U.S. Suits Multiply, but Fewer Ever Get to Trial, Study Says
By ADAM LIPTAK
In television and in the popular imagination, lawsuits and prosecutions end in trials, in open court before a jury. In reality, according to a new study, trials have become quite uncommon.
In 1962, the study says, 11.5 percent of all civil cases in federal court went to trial. By last year, that number had dropped to 1.8 percent. And even though there are five times as many lawsuits today, the raw number of civil trials has dropped, too.
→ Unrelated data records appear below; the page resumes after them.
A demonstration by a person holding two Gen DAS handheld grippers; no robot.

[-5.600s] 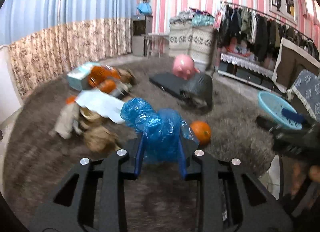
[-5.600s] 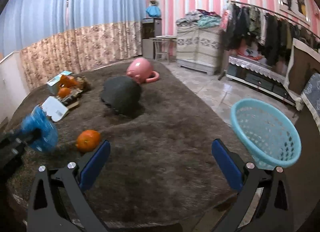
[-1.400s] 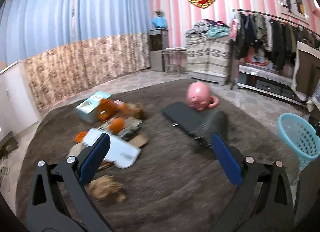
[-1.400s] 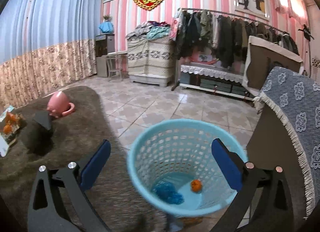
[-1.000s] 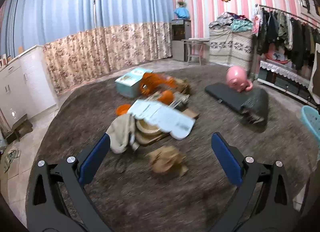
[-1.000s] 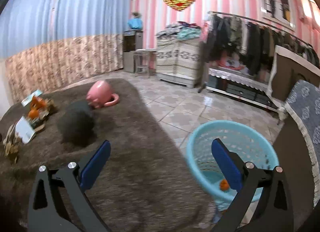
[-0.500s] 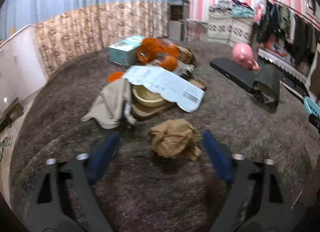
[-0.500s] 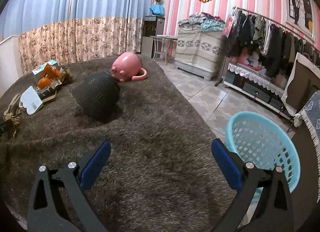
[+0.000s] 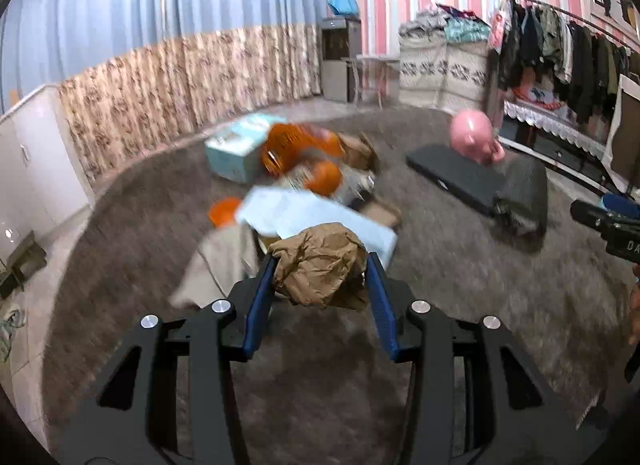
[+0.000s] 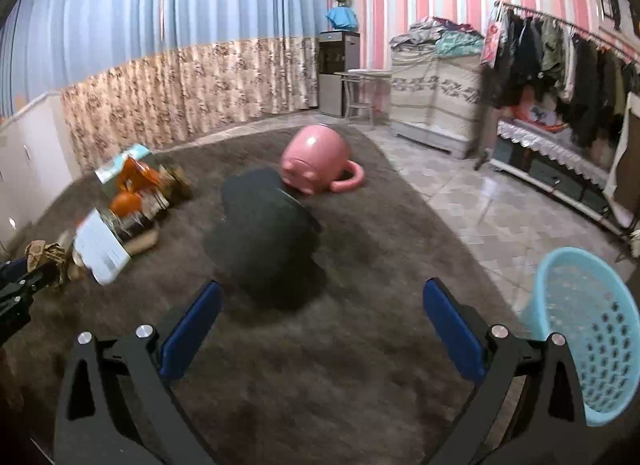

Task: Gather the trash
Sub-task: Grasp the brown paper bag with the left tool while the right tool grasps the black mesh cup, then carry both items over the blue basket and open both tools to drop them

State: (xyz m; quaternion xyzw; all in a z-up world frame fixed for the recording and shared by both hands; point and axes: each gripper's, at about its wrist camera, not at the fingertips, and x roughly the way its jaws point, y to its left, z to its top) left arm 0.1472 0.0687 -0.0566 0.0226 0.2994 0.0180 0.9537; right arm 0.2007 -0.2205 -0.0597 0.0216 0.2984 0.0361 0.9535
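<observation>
A crumpled brown paper wad (image 9: 320,265) sits between the blue pads of my left gripper (image 9: 320,261). Its jaws are closing, and both pads touch the wad's sides. The wad is at the near edge of a trash pile on the brown carpet, which holds a white sheet (image 9: 304,213), orange pieces (image 9: 324,177) and a beige cloth (image 9: 218,265). In the right wrist view the left gripper (image 10: 16,285) and the wad (image 10: 44,255) show at the far left. My right gripper (image 10: 322,287) hangs open over bare carpet with nothing between its fingers. A light blue basket (image 10: 588,329) stands at its right.
A teal box (image 9: 236,153) lies behind the pile. A black bag (image 10: 264,245) and a pink pig-shaped mug (image 10: 316,161) lie mid-carpet beside a black mat (image 9: 456,181). Tiled floor, a clothes rack and stacked bedding are at the right. White cabinets stand at the left.
My left gripper moved in on the brown paper wad and its jaws narrowed onto it. The right gripper swung left, so the basket slid toward the right edge.
</observation>
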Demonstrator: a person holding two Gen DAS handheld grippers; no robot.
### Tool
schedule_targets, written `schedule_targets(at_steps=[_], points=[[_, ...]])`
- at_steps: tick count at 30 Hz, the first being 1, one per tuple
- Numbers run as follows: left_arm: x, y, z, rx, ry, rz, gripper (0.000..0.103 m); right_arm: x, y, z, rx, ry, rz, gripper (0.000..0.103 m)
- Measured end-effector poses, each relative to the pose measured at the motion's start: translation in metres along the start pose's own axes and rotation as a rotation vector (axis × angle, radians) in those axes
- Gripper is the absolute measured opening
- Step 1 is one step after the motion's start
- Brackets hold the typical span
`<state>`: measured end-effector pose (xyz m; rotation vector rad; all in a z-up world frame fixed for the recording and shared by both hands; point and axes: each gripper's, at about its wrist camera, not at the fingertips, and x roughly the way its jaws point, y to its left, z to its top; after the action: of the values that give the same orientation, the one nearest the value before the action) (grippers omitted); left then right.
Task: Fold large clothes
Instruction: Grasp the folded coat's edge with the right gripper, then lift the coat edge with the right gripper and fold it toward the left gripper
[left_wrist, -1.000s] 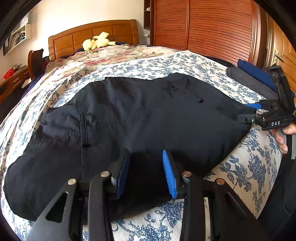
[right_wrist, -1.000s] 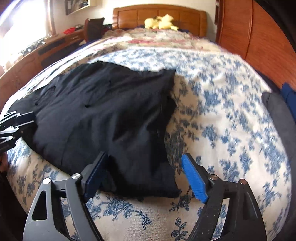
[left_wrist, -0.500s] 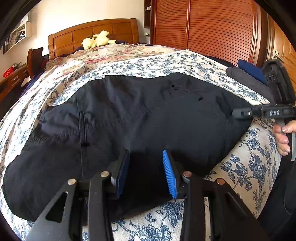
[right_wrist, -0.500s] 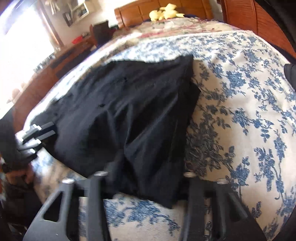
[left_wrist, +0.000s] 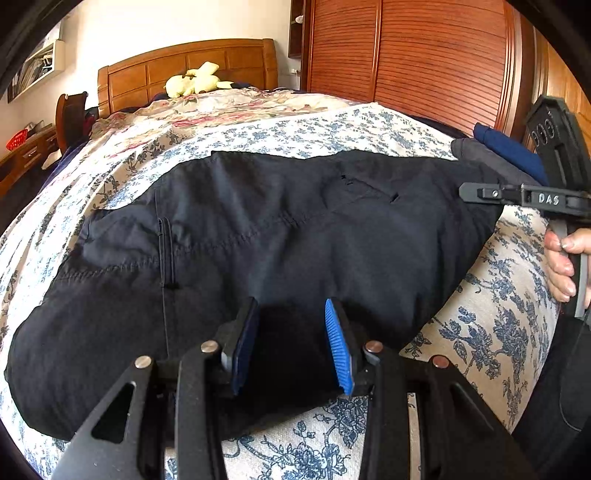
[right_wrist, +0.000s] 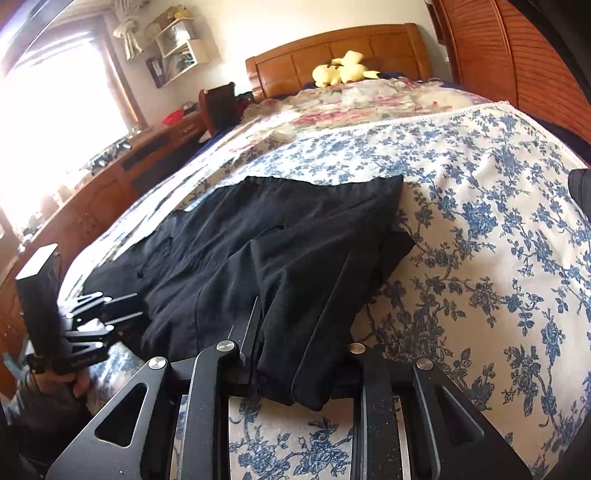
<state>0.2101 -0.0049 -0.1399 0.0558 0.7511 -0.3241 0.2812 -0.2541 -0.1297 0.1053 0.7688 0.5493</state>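
Right gripper (right_wrist: 295, 354) has just closed, pinching the black trousers' (left_wrist: 295, 229) hem; left gripper (left_wrist: 288, 343) clamps the waist edge. Next: lift toward twelve o'clock, fold.

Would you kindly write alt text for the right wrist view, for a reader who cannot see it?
The right gripper, whose jaws have just been closing, is clamped on a bunched corner of a black garment spread on a bed with a blue floral bedspread. At far left the left gripper meets the garment's other near edge; a yellow plush toy lies by the wooden headboard.
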Motion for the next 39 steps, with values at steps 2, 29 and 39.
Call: schedule_targets(at_steps=[2,29,39], points=[[-0.004,0.002,0.001,-0.007,-0.01,0.001,0.036,0.0,0.001,0.0,-0.012,-0.003,-0.008,0.023],[-0.103,0.1,-0.015,-0.187,-0.2,0.115,0.036,0.028,0.203,0.069,-0.374,-0.093,0.176,0.015],[-0.116,0.141,-0.042,-0.26,-0.19,0.17,0.036,0.098,0.283,0.056,-0.408,0.025,0.279,0.048]])
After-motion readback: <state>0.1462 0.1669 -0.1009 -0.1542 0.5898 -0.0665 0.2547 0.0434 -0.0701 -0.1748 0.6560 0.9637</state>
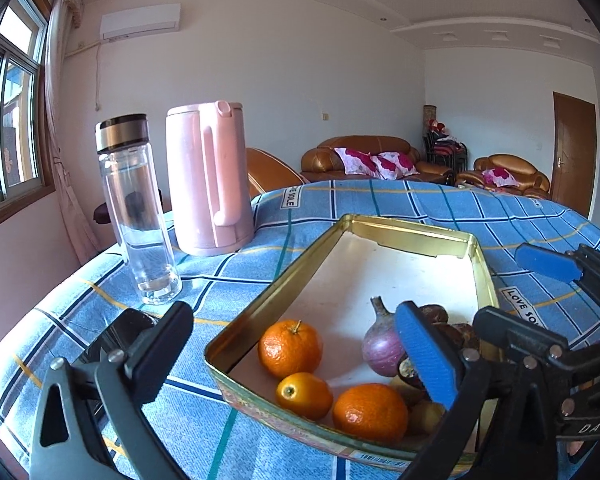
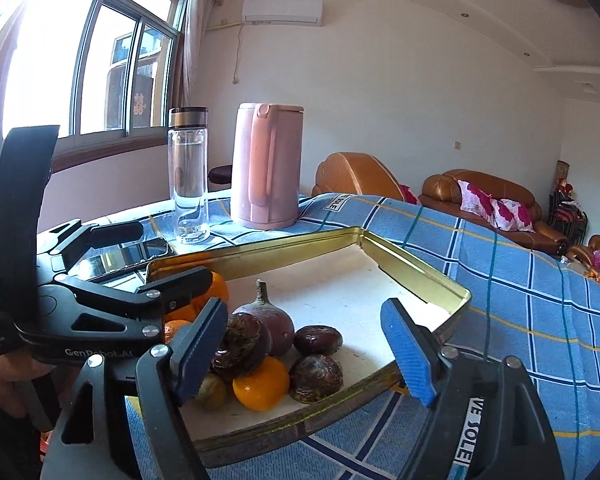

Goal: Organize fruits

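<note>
A gold tin tray (image 1: 284,276) lies on the blue checked cloth and holds the fruit at its near end. In the left wrist view I see two oranges (image 1: 290,348) (image 1: 370,412), a small orange fruit (image 1: 304,394) and a purple bulb (image 1: 382,344). My left gripper (image 1: 294,332) stands wide open over the tray's near corner, holding nothing. The right gripper (image 1: 518,292) comes in from the right. In the right wrist view my right gripper (image 2: 305,332) is open above dark wrinkled fruits (image 2: 318,340), an orange (image 2: 262,384) and the bulb (image 2: 270,320). The left gripper (image 2: 174,254) is open at the left.
A glass bottle (image 1: 140,216) and a pink kettle (image 1: 208,176) stand at the table's far left. A dark phone (image 2: 124,256) lies beside the tray. Brown sofas (image 1: 376,158) sit beyond the table. The tray's far half (image 1: 400,264) is bare.
</note>
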A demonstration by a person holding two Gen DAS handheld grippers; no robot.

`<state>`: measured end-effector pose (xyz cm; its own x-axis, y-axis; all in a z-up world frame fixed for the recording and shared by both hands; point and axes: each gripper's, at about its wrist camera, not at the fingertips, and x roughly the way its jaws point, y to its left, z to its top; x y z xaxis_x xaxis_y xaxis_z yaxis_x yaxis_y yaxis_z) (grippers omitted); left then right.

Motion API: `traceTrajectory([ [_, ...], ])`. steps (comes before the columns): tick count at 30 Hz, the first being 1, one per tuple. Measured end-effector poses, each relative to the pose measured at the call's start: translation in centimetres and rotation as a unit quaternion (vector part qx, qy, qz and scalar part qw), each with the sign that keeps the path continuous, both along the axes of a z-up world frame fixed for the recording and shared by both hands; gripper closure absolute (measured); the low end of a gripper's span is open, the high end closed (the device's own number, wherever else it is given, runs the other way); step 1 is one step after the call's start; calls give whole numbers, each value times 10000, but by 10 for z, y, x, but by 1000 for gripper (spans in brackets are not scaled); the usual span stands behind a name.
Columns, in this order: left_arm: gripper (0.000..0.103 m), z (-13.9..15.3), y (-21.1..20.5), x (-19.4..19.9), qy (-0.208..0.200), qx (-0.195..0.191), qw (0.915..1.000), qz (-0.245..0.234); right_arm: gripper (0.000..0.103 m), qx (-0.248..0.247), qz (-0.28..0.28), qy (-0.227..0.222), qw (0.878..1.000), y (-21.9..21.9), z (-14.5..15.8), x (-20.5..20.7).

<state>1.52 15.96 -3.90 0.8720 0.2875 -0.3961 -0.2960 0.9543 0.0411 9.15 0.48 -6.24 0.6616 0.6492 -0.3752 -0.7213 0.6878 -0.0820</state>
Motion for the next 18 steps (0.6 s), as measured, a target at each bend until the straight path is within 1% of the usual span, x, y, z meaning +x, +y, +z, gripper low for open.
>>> traceTrajectory([
  [7,0,13,-8,-8,-273,44,9996,25,23,146,-348,-215,9991,-25,8,-2],
  [18,0,20,-21,-12,-354,78,9993,-35,22,259,-477,-380,9978,-40,20,-9],
])
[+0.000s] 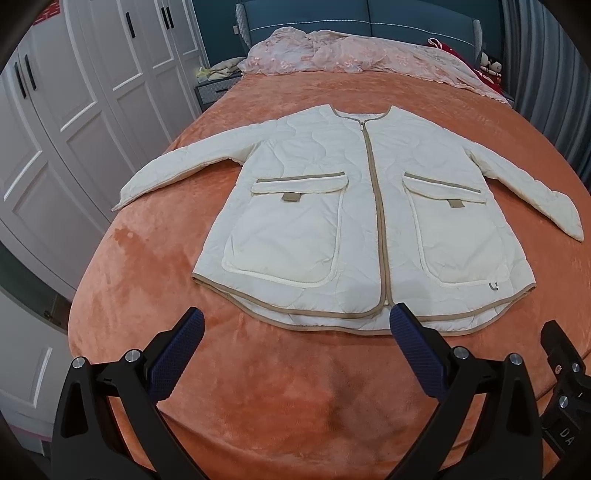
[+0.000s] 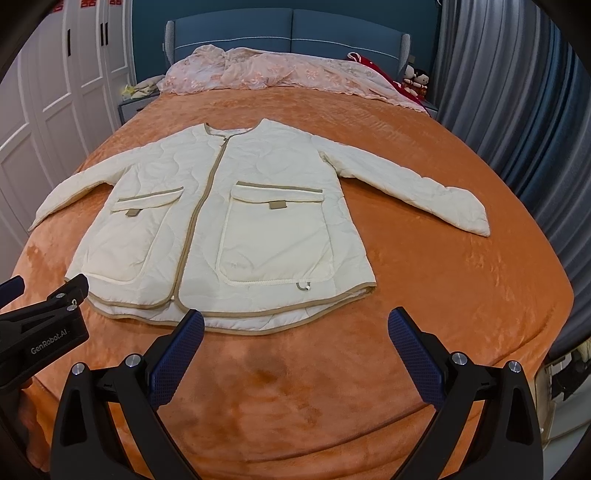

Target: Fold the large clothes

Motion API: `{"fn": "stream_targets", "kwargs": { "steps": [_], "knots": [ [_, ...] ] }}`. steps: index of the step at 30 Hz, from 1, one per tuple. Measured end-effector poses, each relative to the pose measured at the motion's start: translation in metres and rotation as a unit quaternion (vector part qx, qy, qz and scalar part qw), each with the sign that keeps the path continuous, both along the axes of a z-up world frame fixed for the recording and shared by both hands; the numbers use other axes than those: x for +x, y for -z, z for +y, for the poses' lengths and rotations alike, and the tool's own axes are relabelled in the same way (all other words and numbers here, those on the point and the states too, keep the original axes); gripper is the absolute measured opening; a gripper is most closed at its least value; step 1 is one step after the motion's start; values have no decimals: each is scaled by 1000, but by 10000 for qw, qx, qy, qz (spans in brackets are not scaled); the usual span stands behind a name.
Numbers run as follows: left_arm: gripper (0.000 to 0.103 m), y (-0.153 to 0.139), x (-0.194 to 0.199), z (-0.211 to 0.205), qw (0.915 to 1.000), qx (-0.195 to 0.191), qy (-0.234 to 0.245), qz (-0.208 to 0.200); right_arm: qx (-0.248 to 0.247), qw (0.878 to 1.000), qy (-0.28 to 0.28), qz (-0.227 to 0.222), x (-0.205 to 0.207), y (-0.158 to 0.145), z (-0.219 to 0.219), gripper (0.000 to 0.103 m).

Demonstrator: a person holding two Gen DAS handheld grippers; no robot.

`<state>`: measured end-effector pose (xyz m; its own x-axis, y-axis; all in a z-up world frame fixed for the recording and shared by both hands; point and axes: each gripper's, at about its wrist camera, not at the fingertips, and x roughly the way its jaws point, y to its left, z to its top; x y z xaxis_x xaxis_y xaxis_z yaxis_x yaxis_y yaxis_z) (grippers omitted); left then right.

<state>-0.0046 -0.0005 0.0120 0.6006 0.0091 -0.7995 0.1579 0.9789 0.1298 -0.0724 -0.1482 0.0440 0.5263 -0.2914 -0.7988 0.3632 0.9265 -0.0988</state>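
Observation:
A cream quilted jacket (image 1: pixel 325 206) with tan trim, a closed front zip and two large pockets lies flat, front up, on the orange bedspread (image 1: pixel 295 387), both sleeves spread out to the sides. It also shows in the right wrist view (image 2: pixel 251 229). My left gripper (image 1: pixel 297 319) is open and empty, above the bedspread just in front of the jacket's hem. My right gripper (image 2: pixel 295 321) is open and empty, just in front of the hem's right part. The left gripper (image 2: pixel 44 295) shows at the left edge of the right wrist view.
A pink lace cover (image 1: pixel 354 55) is bunched at the head of the bed by the blue headboard (image 2: pixel 288 33). White wardrobe doors (image 1: pixel 74 110) stand on the left, grey curtains (image 2: pixel 517 92) on the right. Small dolls (image 2: pixel 415 79) sit at the far right.

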Motion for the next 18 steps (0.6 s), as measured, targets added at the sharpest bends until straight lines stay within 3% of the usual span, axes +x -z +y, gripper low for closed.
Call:
{"fn": "stream_targets", "kwargs": {
  "steps": [18],
  "knots": [
    [98, -7, 4, -2, 10000, 30, -48, 6, 68, 9999, -96, 13, 1, 2, 3, 98]
  ]
}}
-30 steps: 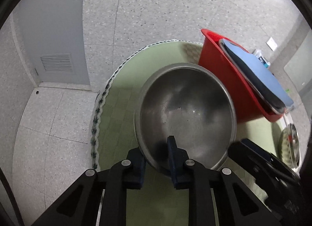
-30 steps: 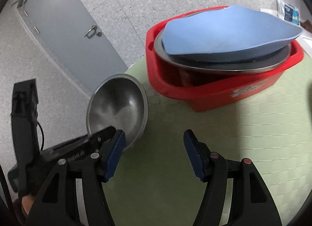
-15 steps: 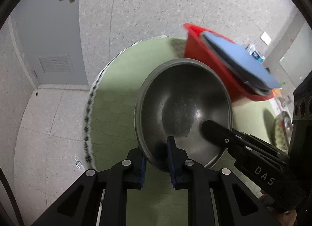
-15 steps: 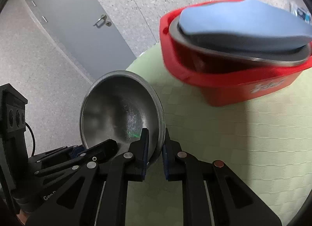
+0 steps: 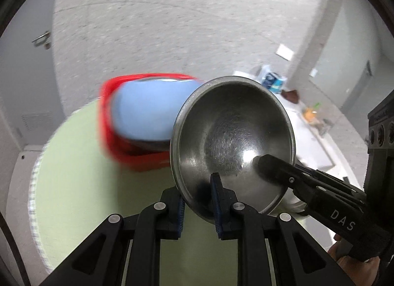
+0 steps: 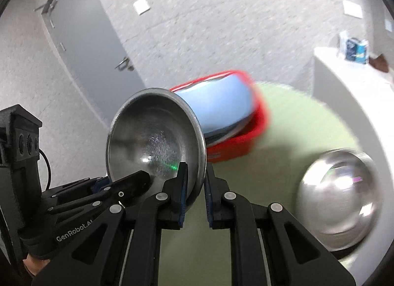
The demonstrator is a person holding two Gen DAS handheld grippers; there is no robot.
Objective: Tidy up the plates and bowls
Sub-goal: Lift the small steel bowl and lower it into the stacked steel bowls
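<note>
A steel bowl [image 5: 234,138] is held in the air, tilted, above the green round table [image 5: 81,187]. My left gripper [image 5: 198,209] is shut on its near rim. My right gripper [image 6: 194,187] is shut on its right rim; the bowl shows in the right wrist view [image 6: 152,138] too. The right gripper's finger [image 5: 275,167] reaches into the bowl in the left wrist view. Behind stands a red tub [image 5: 133,155] holding a blue plate [image 5: 145,111] on a steel plate. A second steel bowl [image 6: 342,194] lies upside down at the table's right.
A grey door [image 6: 91,46] and speckled floor lie beyond the table [image 6: 295,118]. A white counter [image 6: 349,81] with small items stands at the right. The table's edge [image 5: 34,187] curves round at the left.
Both grippers have lifted the bowl off the table and swung it to the right. The right gripper closed on its rim in the last second. The red tub now sits behind the bowl.
</note>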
They peaked in 1985 at 12,529. Last year, 4,569 civil cases were tried in federal court.
"What's documented here," William G. Young, the chief judge of the Federal District Court in Boston, said in a telephone interview, "is nothing less than the passing of the common law adversarial system that is uniquely American."
The percentage of federal criminal prosecutions resolved by trials also declined, to less than 5 percent last year from 15 percent in 1962. The number of prosecutions more than doubled in the last four decades, but the number of criminal trials fell, to 3,574 last year from 5,097 in 1962.
The study, based on data compiled by the federal court system, was prepared by Marc Galanter, who teaches law at the University of Wisconsin and the London School of Economics, for the American Bar Association.
"This is a cultural shift of enormous significance," said Arthur Miller, a law professor at Harvard.